Re: [HACKERS] [WIP] Effective storage of duplicates in B-tree index.

From: Anastasia Lubennikova <a(dot)lubennikova(at)postgrespro(dot)ru>
To: Peter Geoghegan <pg(at)bowt(dot)ie>, Rafia Sabih <rafia(dot)pghackers(at)gmail(dot)com>
Cc: PostgreSQL-development <pgsql-hackers(at)postgresql(dot)org>
Subject: Re: [HACKERS] [WIP] Effective storage of duplicates in B-tree index.
Date: 2019-07-17 16:36:27
Views: Raw Message | Whole Thread | Download mbox | Resend email
Lists: pgsql-hackers

11.07.2019 21:19, Peter Geoghegan wrote:
> On Thu, Jul 11, 2019 at 8:34 AM Rafia Sabih <rafia(dot)pghackers(at)gmail(dot)com> wrote:
Peter, Rafia, thanks for the review.
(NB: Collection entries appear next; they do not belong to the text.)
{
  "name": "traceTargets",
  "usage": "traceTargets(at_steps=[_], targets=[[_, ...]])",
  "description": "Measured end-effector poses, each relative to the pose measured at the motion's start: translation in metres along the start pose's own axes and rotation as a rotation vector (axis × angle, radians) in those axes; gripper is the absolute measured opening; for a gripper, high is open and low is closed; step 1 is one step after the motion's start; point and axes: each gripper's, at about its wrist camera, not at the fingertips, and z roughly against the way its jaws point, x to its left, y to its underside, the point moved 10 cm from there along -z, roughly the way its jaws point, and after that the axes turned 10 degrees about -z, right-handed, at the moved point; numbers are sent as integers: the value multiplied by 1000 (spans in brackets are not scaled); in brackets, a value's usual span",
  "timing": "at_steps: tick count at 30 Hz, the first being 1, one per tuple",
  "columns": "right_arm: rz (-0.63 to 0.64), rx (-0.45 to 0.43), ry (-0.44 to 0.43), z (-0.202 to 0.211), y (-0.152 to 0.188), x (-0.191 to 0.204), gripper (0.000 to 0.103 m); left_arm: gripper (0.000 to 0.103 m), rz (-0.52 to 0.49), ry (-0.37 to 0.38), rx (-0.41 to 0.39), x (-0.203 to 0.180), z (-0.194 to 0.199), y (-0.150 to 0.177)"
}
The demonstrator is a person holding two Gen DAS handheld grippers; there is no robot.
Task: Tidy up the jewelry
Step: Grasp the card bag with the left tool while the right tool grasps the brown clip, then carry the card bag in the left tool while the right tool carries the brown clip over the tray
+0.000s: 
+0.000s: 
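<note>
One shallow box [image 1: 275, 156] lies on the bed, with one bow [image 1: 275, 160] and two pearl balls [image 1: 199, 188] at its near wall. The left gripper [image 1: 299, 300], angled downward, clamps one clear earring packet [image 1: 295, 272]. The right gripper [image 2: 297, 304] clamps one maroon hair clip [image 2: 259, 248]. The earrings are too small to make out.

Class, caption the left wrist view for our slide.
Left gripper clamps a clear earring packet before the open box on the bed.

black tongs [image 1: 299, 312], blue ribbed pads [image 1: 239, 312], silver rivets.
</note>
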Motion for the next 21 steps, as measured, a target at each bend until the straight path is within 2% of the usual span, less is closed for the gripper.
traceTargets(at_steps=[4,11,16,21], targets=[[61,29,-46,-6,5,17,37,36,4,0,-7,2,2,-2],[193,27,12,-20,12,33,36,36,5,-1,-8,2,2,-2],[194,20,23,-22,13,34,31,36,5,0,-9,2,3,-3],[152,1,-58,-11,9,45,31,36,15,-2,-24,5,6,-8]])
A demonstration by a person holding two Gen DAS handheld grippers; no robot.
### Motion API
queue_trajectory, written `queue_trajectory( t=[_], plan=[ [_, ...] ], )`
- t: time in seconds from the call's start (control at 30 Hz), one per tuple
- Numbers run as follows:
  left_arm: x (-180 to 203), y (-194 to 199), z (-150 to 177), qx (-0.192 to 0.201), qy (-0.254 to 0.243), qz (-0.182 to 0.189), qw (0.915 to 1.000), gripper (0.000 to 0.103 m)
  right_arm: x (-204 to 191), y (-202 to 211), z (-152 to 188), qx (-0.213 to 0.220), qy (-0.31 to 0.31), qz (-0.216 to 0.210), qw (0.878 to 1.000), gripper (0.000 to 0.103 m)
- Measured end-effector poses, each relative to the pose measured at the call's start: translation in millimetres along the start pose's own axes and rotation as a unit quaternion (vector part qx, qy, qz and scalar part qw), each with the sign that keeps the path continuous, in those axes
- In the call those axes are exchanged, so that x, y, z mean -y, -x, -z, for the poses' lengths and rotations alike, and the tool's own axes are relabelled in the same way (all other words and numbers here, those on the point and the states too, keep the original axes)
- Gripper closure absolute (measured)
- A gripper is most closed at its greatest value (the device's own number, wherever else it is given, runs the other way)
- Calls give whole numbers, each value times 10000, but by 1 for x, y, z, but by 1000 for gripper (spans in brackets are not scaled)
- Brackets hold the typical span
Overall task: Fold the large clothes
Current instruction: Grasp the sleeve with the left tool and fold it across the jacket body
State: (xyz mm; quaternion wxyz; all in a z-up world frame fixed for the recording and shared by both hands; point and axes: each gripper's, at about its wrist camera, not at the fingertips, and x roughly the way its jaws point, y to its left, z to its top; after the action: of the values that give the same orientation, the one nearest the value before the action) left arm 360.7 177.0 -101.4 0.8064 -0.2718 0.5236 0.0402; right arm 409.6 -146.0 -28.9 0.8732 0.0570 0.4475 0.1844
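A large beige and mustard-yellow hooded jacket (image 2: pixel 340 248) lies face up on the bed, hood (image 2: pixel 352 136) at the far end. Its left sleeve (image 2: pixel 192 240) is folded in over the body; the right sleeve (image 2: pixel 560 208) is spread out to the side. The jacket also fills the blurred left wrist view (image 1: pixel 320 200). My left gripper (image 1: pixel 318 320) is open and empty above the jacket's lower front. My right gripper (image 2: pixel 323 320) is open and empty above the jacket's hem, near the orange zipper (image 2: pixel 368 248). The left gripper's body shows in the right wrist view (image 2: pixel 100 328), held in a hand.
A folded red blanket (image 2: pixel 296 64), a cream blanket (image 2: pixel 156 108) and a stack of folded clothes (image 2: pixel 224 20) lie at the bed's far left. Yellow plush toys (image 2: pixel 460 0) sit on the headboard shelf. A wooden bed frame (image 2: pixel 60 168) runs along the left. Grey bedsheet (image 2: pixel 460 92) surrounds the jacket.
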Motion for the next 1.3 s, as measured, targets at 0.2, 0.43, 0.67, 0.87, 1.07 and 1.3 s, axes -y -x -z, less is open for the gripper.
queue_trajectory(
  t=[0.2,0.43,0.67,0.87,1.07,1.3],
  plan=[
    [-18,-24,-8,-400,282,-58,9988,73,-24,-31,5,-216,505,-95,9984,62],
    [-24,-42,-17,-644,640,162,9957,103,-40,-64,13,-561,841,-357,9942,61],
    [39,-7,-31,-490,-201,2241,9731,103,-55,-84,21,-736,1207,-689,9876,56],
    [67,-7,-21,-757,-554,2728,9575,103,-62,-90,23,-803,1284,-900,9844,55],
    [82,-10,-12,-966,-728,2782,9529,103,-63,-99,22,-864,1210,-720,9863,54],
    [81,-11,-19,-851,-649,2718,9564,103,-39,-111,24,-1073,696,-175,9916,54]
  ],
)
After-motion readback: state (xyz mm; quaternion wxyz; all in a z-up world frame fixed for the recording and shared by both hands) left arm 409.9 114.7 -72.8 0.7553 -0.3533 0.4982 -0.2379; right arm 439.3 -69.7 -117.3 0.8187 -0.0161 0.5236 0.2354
New version is attached.

>> + elog(DEBUG4, "insert_itupprev_to_page. compressState->ntuples %d
>> IndexTupleSize %zu free %zu",
>> + compressState->ntuples, IndexTupleSize(to_insert), PageGetFreeSpace(page));
>> +
>> and other such DEBUG4 statements are meant to be removed, right...?
> I hope so too.
Yes, these messages are only for debugging.
I haven't delete them since this is still work in progress
and it's handy to be able to print inner details.
Maybe I should also write a patch for pageinspect.

>> /*
>> * If we have only 10 uncompressed items on the full page, it probably
>> * won't worth to compress them.
>> */
>> if (maxoff - n_posting_on_page < 10)
>> return;
>> Is this a magic number...?
> I think that this should be a constant or something.
Fixed. Now this is a constant in nbtree.h. I'm not 100% sure about the
When the code will stabilize we can benchmark it and find optimal value.

>> /*
>> * We do not expect to meet any DEAD items, since this function is
>> * called right after _bt_vacuum_one_page(). If for some reason we
>> * found dead item, don't compress it, to allow upcoming microvacuum
>> * or vacuum clean it up.
>> */
>> if (ItemIdIsDead(itemId))
>> continue;
>> This makes me wonder about those 'some' reasons.
> I think that this is just defensive. Note that _bt_vacuum_one_page()
> is prepared to find no dead items, even when the BTP_HAS_GARBAGE flag
> is set for the page.
You are right, now it is impossible to meet dead items in this function.
Though it can change in the future if, for example, _bt_vacuum_one_page
will behave lazily.
So this is just a sanity check. Maybe it's worth to move it to Assert.

>> Caller is responsible for checking BTreeTupleIsPosting to ensure that
>> + * he will get what he expects
>> This can be re-framed to make the caller more gender neutral.
> Agreed. I also don't like anthropomorphizing code like this.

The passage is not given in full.